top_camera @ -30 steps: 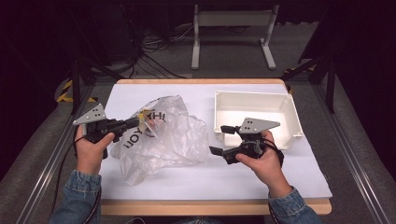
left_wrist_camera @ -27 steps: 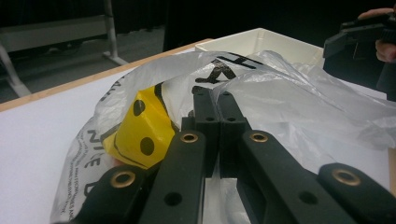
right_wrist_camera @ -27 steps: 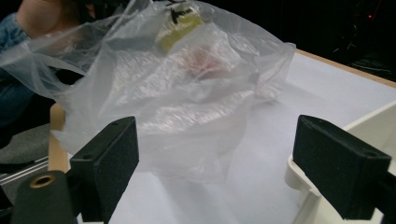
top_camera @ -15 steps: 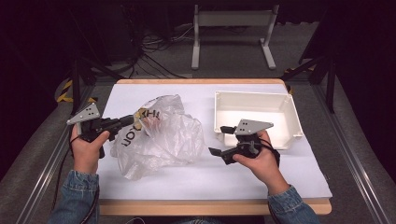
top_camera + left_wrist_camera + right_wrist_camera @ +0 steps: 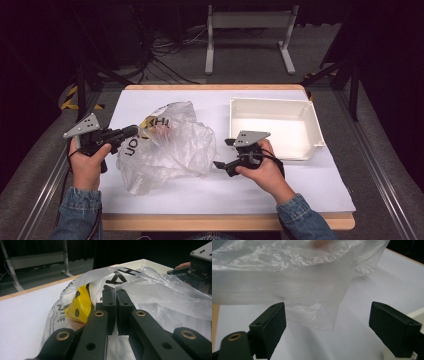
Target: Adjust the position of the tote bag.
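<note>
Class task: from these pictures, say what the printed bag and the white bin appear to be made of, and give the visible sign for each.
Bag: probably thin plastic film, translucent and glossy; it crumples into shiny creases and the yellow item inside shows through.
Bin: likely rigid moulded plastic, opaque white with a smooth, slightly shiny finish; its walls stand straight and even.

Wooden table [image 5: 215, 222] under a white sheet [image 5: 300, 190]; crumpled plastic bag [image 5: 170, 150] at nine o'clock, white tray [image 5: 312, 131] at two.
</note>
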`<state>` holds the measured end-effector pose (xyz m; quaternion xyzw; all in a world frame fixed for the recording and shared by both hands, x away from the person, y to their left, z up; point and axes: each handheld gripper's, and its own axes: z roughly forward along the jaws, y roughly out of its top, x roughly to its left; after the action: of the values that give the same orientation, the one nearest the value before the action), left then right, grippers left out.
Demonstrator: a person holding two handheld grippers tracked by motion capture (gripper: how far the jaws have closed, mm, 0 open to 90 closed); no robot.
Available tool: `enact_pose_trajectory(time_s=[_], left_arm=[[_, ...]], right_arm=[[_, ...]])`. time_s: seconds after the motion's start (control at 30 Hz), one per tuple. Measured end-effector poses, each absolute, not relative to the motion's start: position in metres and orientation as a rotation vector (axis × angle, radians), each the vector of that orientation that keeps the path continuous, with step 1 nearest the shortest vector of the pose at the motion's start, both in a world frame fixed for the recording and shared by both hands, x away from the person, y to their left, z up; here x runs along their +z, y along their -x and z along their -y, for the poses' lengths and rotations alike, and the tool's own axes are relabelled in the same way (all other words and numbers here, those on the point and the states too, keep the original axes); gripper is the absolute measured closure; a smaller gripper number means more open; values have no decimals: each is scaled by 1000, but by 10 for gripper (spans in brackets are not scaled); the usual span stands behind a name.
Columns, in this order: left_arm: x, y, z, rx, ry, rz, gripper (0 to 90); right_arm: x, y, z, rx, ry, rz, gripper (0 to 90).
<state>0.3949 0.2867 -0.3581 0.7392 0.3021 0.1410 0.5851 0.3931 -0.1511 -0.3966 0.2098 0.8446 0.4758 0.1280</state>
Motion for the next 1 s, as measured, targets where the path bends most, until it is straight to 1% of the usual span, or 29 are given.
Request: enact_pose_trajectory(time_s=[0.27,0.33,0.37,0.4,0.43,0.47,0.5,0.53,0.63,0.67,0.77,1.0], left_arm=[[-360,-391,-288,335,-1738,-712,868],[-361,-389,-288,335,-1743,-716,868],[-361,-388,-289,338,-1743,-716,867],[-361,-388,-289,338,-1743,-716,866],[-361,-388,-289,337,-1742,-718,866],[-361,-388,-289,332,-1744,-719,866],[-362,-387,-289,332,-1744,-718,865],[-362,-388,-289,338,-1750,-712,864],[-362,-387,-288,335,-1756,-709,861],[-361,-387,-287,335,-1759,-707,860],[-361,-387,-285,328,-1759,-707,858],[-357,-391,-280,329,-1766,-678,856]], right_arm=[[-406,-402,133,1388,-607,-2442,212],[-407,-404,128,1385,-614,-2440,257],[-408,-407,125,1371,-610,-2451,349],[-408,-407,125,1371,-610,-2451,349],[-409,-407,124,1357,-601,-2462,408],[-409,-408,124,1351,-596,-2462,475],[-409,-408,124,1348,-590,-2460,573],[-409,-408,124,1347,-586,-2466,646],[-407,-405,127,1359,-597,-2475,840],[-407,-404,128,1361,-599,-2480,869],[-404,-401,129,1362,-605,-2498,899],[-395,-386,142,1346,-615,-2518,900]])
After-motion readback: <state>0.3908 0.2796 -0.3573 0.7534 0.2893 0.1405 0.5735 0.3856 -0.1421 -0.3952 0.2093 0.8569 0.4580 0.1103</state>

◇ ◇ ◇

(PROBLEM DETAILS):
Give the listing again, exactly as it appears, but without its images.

(RESPONSE AREA):
top_camera @ -30 steps: 
left_wrist_camera @ -27 steps: 
right_wrist_camera @ -27 steps: 
top_camera @ -15 steps: 
top_camera + left_wrist_camera + right_wrist_camera @ +0 steps: 
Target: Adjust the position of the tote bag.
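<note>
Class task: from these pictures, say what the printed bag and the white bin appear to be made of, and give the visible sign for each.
Bag: probably thin plastic film, translucent and glossy; it crumples into shiny creases and the yellow item inside shows through.
Bin: likely rigid moulded plastic, opaque white with a smooth, slightly shiny finish; its walls stand straight and even.

Wooden table [image 5: 215, 222] under a white sheet [image 5: 300, 190]; crumpled plastic bag [image 5: 170, 150] at nine o'clock, white tray [image 5: 312, 131] at two.
</note>
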`<state>` holds the measured end-effector pose (xyz m; quaternion xyzw; all in a world frame fixed for the recording and shared by both hands, x away from the person, y to their left, z up; point and axes: each handheld gripper's, and its own axes: z roughly forward along the jaws, y roughly out of its top, x roughly to its left; after the action: of the values that give the same orientation, the one nearest the value before the action), left then right, grippers left out.
Demonstrator: a person holding two handheld grippers tracked by motion capture (gripper: how far the jaws have closed, mm, 0 open to 90 closed); no robot.
Available tool: `enact_pose_trajectory(time_s=[_], left_arm=[[_, ...]], right_arm=[[_, ...]])`. time_s: seconds after the motion's start (control at 30 Hz), one per tuple. Measured end-effector poses, each absolute, not relative to the motion's start: position in metres and orientation as a rotation vector (axis × angle, radians), each the vector of that orientation that keeps the path continuous, with step 1 nearest the shortest vector of the pose at the motion's start, both in a world frame fixed for the recording and shared by both hands, x away from the person, y to their left, z up; here x runs along their +z, y along their -x and z along their -y, for the poses' lengths and rotations alike, and the tool's own axes are relabelled in the same way (all other words and numbers here, those on the point and the states too, keep the original axes); gripper is the absolute measured closure; a smaller gripper number means more open; values have no decimals: each is scaled by 1000, but by 10 for gripper (spans in brackets are not scaled); the usual span stands behind a name.
Columns, in this order: left_arm: x, y, z, rx, ry, rz, gripper (0 to 90); right_arm: x, y, z, rx, ry, rz, gripper (0 to 90).
<state>0.3949 0.2867 -0.3581 0.7392 0.3021 0.1410 0.5851 0.3931 -0.1511 -0.3966 0.2098 0.8446 0.4758 0.1280</state>
Motion for the next 1 s, as measured, targets where the path bends most, until it is straight to 1% of the usual span, or 29 are given.
Request: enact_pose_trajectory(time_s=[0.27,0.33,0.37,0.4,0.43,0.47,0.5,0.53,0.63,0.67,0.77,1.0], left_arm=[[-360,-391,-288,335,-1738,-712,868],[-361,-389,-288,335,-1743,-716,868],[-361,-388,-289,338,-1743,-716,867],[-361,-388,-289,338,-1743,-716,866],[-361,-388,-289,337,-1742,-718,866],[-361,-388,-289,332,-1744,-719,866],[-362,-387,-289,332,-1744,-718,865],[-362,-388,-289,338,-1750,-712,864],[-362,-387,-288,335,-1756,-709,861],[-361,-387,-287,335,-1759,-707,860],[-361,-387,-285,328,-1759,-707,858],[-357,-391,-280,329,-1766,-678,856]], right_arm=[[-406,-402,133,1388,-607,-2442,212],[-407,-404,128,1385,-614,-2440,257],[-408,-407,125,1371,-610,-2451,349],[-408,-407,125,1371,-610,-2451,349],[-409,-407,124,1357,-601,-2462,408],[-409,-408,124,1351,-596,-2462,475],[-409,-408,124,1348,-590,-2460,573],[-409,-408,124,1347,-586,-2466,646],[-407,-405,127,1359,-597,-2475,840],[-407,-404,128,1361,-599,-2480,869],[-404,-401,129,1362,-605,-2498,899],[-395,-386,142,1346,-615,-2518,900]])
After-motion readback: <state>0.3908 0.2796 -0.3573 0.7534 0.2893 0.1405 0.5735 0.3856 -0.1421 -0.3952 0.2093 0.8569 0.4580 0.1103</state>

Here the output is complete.